Glo users are feeling the impact. Sullivan Emerald, a software developer based in Owerri, told that Glo’s service in the Imo State capital is unreliable. “Only a few areas like the Imo State Government House and the World Bank area get a usable signal,” he said. Data from Uptime shows that between January and May 2025 alone, Globacom experienced 102 major network outages nationwide.
The operator’s governance structure has also come under scrutiny. The company remains tightly controlled by its founder, Mike Adenuga, with little separation between ownership and management. This centralised structure has hindered innovation and made it difficult to attract top-tier leadership. In May 2025, newly appointed CEO Ahmad Farroukh resigned just one month into the job, reportedly due to disagreements over management autonomy. Globacom’s credibility has also taken a hit from regulatory run-ins. In addition to being penalised for failing to register over 40 million subscribers with valid National Identification Numbers (NINs), the company has faced disconnection threats over unpaid interconnection fees owed to MTN and Airtel.
In contrast, 9mobile is beginning to chart a turnaround. Its roaming agreement with MTN, endorsed by the NCC as a model for infrastructure sharing and digital inclusion, allows it to expand coverage without heavy capital outlays. The move is a key pillar in 9mobile’s $3 billion recovery plan.
9mobile did not respond to a request for comment.
Still, not everyone is convinced that 9mobile’s rise is guaranteed. Wole Adetuyi, CEO of Swift Telephone Network (STN), a fixed landline telephone company, cautioned that 9mobile’s success will depend on sustained investment and clear governance.
“9mobile has a properly constituted board,” he noted, “but the question is whether they have—or are willing to give—the financing needed to scale.”

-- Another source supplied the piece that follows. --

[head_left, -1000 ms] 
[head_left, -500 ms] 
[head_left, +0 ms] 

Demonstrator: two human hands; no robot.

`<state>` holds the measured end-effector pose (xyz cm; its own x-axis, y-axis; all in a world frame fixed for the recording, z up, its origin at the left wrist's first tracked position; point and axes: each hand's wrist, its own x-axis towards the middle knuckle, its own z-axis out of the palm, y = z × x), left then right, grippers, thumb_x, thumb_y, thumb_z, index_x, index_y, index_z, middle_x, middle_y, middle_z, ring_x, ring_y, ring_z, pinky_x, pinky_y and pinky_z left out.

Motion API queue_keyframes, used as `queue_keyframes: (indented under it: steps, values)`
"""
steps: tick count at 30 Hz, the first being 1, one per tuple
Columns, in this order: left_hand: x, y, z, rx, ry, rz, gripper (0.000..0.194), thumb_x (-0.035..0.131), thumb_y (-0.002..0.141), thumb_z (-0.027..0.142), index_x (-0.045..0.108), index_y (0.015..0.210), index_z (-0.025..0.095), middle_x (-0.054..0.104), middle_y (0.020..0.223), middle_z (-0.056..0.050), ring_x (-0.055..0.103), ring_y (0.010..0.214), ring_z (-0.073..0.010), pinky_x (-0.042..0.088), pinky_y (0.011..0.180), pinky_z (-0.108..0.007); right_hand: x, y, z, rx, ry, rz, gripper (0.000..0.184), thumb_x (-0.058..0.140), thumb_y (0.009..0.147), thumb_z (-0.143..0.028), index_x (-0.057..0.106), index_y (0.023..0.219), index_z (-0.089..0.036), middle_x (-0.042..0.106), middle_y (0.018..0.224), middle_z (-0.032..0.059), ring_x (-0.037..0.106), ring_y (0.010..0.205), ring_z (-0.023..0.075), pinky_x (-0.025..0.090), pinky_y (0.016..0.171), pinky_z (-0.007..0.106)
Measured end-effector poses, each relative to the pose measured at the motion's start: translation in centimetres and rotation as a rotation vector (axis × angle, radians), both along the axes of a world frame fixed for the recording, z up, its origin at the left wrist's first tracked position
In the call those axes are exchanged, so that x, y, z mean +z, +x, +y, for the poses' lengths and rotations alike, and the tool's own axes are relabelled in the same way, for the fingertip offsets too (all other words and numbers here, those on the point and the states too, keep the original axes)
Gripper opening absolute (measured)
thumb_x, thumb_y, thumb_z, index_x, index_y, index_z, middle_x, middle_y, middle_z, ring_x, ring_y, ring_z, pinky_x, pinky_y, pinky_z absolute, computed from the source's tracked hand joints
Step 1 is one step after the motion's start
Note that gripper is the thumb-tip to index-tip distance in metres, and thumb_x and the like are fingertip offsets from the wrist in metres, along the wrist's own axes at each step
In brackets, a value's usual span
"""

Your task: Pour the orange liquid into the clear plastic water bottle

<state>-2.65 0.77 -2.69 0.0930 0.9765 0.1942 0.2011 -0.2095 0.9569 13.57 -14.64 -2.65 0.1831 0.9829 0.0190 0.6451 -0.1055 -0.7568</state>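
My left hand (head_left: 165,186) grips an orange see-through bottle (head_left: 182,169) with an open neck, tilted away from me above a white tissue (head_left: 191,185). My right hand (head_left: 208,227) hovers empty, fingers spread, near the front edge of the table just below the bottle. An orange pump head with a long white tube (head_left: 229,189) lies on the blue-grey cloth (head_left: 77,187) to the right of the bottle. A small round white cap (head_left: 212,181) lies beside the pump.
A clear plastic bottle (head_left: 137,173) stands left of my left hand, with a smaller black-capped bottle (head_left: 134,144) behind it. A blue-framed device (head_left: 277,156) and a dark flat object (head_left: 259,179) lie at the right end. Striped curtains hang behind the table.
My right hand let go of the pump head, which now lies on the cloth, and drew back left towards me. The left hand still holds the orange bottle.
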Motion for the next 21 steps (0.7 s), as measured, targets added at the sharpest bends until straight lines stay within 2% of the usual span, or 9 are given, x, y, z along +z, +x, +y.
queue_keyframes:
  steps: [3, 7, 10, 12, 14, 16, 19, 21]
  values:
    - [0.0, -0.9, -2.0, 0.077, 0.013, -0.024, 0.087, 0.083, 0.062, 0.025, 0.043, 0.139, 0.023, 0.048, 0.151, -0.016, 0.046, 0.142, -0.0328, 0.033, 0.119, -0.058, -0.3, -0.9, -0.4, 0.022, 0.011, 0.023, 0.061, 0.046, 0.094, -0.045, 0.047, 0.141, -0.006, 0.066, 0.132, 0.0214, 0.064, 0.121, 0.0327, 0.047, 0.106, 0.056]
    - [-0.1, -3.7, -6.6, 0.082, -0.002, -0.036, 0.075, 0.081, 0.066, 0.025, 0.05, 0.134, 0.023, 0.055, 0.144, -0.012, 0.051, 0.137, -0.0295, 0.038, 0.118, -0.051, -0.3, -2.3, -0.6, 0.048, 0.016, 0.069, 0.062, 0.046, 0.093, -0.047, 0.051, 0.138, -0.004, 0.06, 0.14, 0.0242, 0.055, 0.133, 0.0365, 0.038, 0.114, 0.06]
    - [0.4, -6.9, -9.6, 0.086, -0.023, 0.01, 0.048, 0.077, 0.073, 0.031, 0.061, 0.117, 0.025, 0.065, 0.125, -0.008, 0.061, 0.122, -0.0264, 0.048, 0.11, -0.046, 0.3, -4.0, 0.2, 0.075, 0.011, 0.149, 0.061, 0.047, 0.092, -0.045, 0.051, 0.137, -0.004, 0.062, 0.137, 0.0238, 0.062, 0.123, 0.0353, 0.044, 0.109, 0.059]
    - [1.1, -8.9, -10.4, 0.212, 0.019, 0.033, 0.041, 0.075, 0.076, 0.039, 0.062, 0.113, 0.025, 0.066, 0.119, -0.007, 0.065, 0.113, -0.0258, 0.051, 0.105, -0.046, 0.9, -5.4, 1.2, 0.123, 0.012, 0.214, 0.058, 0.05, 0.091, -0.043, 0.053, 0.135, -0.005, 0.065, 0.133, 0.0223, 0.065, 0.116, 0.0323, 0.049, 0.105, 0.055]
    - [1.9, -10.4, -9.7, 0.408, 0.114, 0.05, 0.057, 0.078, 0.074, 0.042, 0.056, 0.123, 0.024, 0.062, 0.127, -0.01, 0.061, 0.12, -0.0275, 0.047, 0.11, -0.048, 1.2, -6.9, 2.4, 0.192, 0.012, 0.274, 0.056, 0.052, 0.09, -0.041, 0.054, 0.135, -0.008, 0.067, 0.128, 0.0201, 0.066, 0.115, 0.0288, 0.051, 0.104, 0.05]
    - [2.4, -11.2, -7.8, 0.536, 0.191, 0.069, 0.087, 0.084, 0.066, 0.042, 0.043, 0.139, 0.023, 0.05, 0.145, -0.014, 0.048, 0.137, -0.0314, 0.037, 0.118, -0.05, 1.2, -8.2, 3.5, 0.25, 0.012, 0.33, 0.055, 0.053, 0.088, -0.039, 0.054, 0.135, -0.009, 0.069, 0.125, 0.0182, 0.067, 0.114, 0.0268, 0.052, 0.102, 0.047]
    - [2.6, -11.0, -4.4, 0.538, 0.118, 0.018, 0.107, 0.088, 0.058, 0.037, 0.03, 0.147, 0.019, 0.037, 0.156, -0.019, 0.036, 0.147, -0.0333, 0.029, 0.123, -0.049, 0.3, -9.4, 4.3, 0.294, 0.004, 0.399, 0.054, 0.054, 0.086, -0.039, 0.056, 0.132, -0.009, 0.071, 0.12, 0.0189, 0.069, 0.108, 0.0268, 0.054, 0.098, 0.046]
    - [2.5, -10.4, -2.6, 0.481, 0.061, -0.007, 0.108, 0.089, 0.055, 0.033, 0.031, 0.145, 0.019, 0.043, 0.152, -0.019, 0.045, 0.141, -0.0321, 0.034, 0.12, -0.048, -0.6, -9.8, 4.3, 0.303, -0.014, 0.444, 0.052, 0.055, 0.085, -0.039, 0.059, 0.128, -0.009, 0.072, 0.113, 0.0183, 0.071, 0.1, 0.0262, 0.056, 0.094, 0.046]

Adetuyi adds that Glo could still recover with the right reforms. The operator could still regain its footing if it addresses its corporate governance issues, appoints an independent board and CEO, and allows new investors to come in with real decision-making power. Also, 9mobile is not very clear about how it intends to raise the $3 billion capital and what it would do with it should investors agree to provide capital. Equally important is that following the deal with MTN, 9mobile would need to share a bulk of its revenue with MTN Nigeria for the next three years. Hence, raising $3 billion from its revenue is unlikely unless it quickly diversifies into other businesses, starting with its fintech vertical, 9PSB.
Telecom experts like Diseye Isoun, CEO of Content Oasis, an internet service provider, and Ladi Okuneye, CEO of UniCloud Africa, a cloud computing technology provider, said the best approach to rapid recovery for 9mobile is focusing on building out a mobile virtual network operator (MVNO) model.
“They essentially need to look at themselves as an MVNO,” Okuneye said. “It is best they leverage someone else’s infrastructure.”
For now, the race between Globacom and 9mobile is less about dominance and more about survival. But with the right moves, 9mobile may finally be able to break from the bottom of the pack.